SUPPLIED DATA |

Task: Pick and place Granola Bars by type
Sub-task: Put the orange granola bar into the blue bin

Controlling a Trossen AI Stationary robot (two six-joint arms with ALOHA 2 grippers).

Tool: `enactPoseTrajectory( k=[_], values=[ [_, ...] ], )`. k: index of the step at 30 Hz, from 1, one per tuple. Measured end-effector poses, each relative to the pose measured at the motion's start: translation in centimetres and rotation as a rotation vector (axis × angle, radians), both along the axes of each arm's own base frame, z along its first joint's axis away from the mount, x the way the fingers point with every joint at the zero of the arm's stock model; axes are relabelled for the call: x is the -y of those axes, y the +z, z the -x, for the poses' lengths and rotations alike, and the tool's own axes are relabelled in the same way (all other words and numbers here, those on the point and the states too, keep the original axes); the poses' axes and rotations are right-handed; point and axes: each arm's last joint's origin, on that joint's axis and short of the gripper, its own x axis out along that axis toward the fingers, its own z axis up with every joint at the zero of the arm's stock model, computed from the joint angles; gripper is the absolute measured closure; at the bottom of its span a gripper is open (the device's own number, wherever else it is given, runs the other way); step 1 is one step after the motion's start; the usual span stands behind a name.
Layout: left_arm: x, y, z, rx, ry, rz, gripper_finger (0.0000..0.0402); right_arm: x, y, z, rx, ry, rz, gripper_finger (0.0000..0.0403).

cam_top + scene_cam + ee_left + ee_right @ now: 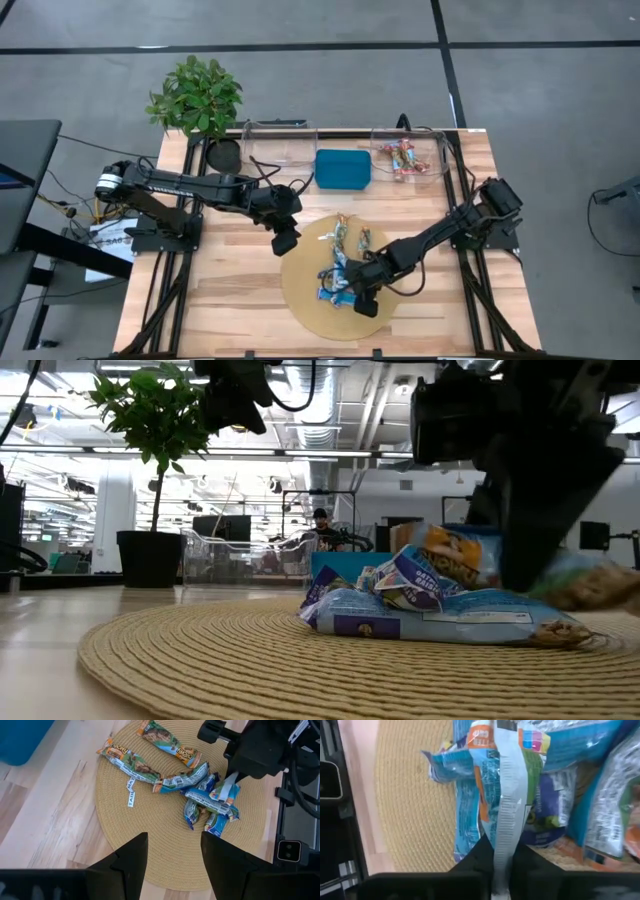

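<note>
Several granola bars lie heaped on a round woven mat (305, 300): a blue and blue-and-silver pile (205, 802), with two green-and-orange printed bars (135, 766) spread out beside it. More red-and-tan bars (402, 160) lie in the right clear bin. My right gripper (352, 292) is down at the pile's near-right side, shut on a blue-and-silver bar (502, 780). My left gripper (172, 840) hangs open above the mat's left edge (285, 240), touching nothing. My right gripper pinches one blue-and-silver bar by the crimped end of its wrapper (503, 837) between its two fingers. The bar stretches away along the fingers, silver back seam facing the wrist camera. It lies over the other bars of the pile; whether it is lifted clear, I cannot tell.
A teal rectangular tray (343, 168) sits at the table's far middle, between two clear bins (280, 145). A potted plant (200, 100) stands at the far-left corner. Bare wood lies left of and near the mat.
</note>
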Motion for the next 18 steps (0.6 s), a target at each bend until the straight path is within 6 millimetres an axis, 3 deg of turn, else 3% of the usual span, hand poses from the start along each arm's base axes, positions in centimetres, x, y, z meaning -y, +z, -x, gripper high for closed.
enactPoseTrajectory(
  k=[6,9,13,18],
  values=[
    [0.0,0.0,0.0,0.003,0.000,0.000,0.0226,0.9,1.5,0.1,0.021,-0.037,-0.024,0.0383],
    [0.0,0.1,-0.2,0.021,0.000,0.002,0.0226,1.9,3.4,0.0,0.077,-0.074,-0.051,0.0370],
    [0.0,0.5,-0.6,0.082,0.001,0.005,0.0226,4.3,6.4,0.0,0.188,-0.166,-0.045,0.0371],
    [-0.2,1.3,-1.4,0.196,0.067,-0.054,0.0226,8.9,10.7,0.6,0.358,-0.337,0.013,0.0389]
  ],
)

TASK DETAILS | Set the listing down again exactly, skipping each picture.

FINISHED EXERCISE |
Task: Pick and place Granola Bars by type
Sub-task: Put the orange granola bar into the blue bin

Controlling a Trossen AI Stationary robot (two six-joint arms with ALOHA 2 grippers).

Tool: `enactPoseTrajectory( k=[_], values=[ [_, ...] ], )`. k: index of the step at 30 Hz, from 1, one per tuple. Measured end-effector poses, each relative to the pose measured at the motion's start: translation in centimetres and rotation as a rotation vector (axis × angle, radians), both along the axes of each arm's own base frame, z along its first joint's axis away from the mount, x the way the fingers point with every joint at the zero of the arm's stock model; axes are relabelled for the call: x is the -y of those axes, y the +z, z the -x, for the poses' lengths and rotations alike, and the tool's own axes are relabelled in the same way (all other words and numbers here, those on the point and the states too, keep the original axes); the poses' axes and rotations are right-handed; point and axes: each arm's last joint's origin, on that joint's axis and short of the gripper, its own x axis out along that axis toward the fingers, its own z axis up with every joint at the zero of the arm's stock model, computed from the joint angles; gripper is the absolute measured closure; at the bottom of its span a gripper is open (the device's own number, wherever else it is given, runs the other way); step 1 is one step after the motion's start; the usual span stands behind a name.
Layout: left_arm: x, y, z, rx, ry, rz, gripper_finger (0.0000..0.0402); right_arm: x, y, z, rx, ry, rz, gripper_finger (0.0000..0.0403).

cam_top + scene_cam + ee_left + ee_right @ now: 

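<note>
Several granola bars lie heaped on a round woven mat (305, 300): a blue and blue-and-silver pile (205, 802), with two green-and-orange printed bars (135, 766) spread out beside it. More red-and-tan bars (402, 160) lie in the right clear bin. My right gripper (352, 292) is down at the pile's near-right side, shut on a blue-and-silver bar (502, 780). My left gripper (172, 840) hangs open above the mat's left edge (285, 240), touching nothing. My right gripper pinches one blue-and-silver bar by the crimped end of its wrapper (503, 837) between its two fingers. The bar stretches away along the fingers, silver back seam facing the wrist camera. It lies over the other bars of the pile; whether it is lifted clear, I cannot tell.
A teal rectangular tray (343, 168) sits at the table's far middle, between two clear bins (280, 145). A potted plant (200, 100) stands at the far-left corner. Bare wood lies left of and near the mat.
</note>
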Motion for the next 18 steps (0.6 s), a target at each bend until the straight path is within 6 millimetres an axis, 3 deg of turn, else 3% of the usual span, hand poses from the start along each arm's base axes, positions in centimetres, x, y, z meaning -y, +z, -x, gripper high for closed.
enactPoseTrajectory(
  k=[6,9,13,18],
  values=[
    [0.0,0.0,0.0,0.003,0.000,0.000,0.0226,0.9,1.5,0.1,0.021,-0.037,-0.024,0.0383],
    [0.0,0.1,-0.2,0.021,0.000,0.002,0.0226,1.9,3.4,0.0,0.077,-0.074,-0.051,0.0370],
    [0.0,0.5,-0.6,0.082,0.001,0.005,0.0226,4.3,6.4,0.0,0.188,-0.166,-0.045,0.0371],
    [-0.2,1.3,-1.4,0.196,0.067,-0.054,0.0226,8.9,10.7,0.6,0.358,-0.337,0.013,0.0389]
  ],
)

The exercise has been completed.